* _Task description_
Read through the lines below and copy the ones holding the string "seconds".

BEGIN The data

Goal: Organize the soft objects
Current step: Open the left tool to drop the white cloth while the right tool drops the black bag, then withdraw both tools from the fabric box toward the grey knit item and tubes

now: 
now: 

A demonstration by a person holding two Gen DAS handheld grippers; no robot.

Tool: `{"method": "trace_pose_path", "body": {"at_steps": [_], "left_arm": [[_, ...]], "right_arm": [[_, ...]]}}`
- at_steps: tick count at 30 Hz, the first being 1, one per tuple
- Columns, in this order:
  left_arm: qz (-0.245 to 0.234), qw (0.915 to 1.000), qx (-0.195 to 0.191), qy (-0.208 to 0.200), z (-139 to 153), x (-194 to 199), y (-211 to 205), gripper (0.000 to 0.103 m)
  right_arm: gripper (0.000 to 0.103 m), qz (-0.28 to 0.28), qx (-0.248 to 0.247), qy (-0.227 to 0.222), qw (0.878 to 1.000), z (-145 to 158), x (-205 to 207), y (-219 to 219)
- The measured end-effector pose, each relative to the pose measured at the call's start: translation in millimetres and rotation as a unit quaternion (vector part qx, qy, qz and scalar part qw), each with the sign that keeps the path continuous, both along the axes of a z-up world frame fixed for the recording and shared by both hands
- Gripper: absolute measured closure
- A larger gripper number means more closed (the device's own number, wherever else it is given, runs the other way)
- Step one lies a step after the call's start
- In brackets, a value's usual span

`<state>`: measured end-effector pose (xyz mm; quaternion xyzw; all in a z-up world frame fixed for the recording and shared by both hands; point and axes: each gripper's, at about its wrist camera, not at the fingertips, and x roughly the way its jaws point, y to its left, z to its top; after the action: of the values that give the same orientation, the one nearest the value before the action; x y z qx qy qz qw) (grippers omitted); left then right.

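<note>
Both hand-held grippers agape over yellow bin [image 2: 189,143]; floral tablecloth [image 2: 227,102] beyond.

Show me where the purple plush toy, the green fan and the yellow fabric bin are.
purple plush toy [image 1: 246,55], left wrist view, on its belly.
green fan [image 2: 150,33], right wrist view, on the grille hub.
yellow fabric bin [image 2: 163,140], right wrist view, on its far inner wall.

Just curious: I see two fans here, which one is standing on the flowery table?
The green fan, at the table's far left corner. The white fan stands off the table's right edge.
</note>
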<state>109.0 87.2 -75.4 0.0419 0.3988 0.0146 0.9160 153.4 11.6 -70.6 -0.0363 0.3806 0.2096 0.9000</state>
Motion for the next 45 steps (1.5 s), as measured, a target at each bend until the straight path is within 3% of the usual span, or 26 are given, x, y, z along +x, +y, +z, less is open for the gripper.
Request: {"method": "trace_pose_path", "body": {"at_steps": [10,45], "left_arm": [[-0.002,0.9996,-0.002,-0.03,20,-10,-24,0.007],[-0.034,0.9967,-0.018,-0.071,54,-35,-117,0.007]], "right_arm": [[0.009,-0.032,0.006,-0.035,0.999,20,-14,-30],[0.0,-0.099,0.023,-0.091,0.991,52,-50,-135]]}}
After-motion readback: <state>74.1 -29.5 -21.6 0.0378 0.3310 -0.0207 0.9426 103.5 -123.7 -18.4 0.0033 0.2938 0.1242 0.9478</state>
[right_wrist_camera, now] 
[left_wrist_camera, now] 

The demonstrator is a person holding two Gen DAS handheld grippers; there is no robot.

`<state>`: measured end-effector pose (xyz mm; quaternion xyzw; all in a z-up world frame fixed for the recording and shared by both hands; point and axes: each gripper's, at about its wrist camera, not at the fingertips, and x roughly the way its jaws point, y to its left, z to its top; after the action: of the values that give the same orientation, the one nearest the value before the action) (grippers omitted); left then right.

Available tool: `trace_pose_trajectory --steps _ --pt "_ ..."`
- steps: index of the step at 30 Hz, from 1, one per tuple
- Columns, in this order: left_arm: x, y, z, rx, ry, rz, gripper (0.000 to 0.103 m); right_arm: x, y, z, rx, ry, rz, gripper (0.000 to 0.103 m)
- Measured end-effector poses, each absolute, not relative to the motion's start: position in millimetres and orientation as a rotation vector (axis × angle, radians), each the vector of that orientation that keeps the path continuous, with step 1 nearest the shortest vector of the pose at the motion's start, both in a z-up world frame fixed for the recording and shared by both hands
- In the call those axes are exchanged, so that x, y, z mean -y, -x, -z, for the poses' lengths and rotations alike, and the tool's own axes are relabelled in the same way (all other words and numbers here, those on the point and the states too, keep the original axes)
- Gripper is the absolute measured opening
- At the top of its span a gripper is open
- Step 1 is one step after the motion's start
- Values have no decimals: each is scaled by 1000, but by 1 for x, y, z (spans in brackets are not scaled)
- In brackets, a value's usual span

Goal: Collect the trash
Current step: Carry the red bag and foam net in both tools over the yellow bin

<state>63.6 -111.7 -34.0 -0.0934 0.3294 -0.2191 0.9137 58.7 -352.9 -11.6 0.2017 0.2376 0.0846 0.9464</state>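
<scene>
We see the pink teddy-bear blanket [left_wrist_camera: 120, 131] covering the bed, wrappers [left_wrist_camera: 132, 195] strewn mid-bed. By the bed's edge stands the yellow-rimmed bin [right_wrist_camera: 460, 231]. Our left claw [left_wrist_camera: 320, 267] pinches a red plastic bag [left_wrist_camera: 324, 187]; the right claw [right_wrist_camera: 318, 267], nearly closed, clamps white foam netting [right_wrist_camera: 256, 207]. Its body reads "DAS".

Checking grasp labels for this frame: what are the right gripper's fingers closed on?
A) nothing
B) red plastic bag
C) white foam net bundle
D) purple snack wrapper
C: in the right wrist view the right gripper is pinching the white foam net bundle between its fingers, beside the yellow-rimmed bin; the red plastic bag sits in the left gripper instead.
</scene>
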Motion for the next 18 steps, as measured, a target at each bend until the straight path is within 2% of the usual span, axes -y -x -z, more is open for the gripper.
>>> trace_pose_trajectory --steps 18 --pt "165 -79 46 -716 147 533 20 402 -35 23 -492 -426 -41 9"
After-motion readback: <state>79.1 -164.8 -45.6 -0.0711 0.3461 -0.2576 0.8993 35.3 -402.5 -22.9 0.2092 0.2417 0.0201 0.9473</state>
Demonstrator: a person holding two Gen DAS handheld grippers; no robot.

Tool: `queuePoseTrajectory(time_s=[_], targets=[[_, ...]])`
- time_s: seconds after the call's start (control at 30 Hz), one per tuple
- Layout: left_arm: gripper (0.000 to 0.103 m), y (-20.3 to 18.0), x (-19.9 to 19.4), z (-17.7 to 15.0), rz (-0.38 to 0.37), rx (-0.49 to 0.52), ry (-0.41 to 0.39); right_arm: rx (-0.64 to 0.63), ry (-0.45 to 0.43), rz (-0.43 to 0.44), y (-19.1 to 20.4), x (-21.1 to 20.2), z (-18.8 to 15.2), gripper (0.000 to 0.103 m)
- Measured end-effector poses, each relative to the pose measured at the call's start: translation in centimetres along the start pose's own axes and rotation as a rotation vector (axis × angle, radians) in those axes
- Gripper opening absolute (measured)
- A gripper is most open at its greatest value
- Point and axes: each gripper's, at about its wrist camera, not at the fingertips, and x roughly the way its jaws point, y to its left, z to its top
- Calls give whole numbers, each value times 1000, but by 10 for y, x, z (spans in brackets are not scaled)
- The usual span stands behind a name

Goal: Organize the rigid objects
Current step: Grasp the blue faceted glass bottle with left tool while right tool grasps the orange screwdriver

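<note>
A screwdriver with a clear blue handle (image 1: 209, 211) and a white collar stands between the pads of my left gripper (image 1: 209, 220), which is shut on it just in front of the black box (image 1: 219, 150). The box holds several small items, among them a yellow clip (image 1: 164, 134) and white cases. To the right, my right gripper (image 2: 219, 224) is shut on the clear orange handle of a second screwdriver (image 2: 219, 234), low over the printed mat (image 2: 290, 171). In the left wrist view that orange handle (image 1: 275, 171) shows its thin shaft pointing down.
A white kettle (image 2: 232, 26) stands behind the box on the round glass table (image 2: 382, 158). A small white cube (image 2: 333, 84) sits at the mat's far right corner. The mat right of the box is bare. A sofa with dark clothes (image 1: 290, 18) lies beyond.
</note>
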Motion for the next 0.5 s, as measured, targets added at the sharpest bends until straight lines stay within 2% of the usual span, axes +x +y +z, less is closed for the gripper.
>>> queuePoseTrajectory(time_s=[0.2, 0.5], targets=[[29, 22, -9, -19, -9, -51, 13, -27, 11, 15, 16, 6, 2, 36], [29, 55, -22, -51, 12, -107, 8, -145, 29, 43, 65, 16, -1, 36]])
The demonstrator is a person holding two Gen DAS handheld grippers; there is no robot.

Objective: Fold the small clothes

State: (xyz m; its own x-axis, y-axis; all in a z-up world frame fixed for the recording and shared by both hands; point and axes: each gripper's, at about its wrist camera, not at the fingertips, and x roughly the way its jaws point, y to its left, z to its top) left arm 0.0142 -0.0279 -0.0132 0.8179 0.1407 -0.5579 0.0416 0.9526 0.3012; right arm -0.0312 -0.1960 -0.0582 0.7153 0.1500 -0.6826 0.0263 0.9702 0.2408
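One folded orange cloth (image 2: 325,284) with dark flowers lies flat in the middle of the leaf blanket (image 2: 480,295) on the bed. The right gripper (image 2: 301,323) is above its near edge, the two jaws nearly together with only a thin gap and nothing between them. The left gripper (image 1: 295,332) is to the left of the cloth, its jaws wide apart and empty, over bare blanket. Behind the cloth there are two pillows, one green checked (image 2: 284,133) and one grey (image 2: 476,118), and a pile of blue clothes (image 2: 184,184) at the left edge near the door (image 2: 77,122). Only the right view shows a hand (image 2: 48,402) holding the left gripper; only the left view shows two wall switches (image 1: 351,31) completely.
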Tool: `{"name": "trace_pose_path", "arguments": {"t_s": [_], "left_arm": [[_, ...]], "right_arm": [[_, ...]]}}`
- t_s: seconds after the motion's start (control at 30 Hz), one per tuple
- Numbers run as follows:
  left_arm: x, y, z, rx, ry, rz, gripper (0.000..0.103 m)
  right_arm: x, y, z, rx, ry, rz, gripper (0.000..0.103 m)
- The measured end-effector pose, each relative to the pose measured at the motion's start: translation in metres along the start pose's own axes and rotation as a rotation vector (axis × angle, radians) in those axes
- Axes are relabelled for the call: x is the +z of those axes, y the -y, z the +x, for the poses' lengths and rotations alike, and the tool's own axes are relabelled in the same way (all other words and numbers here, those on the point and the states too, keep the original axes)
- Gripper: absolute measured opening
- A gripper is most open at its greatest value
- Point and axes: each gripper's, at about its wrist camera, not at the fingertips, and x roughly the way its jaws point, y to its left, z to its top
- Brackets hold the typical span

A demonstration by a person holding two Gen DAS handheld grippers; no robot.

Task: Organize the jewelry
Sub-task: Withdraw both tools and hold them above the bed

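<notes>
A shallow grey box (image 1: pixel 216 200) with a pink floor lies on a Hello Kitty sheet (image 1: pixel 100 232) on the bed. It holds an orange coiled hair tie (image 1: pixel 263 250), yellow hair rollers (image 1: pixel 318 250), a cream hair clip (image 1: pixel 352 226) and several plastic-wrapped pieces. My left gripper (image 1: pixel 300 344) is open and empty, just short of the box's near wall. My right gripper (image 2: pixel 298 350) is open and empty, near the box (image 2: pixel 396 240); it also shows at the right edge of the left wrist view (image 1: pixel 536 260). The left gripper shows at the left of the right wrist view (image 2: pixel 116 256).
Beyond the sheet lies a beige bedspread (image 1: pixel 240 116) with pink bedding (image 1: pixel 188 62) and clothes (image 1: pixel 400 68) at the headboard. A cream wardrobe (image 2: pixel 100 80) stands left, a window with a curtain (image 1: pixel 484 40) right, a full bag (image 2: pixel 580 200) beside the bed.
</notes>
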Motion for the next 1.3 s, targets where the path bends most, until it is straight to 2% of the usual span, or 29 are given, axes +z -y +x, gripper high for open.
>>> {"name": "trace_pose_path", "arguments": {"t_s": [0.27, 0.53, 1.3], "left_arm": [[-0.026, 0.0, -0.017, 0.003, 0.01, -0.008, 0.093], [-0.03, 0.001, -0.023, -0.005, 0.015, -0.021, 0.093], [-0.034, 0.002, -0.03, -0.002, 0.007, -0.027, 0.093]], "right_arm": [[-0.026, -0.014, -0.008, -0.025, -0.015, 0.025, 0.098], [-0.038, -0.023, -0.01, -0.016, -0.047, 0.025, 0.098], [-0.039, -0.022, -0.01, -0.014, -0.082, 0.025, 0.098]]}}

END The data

* _Response box_
- time_s: seconds after the call's start (control at 30 Hz), one per tuple
- t_s: seconds after the motion's start (control at 30 Hz), one per tuple

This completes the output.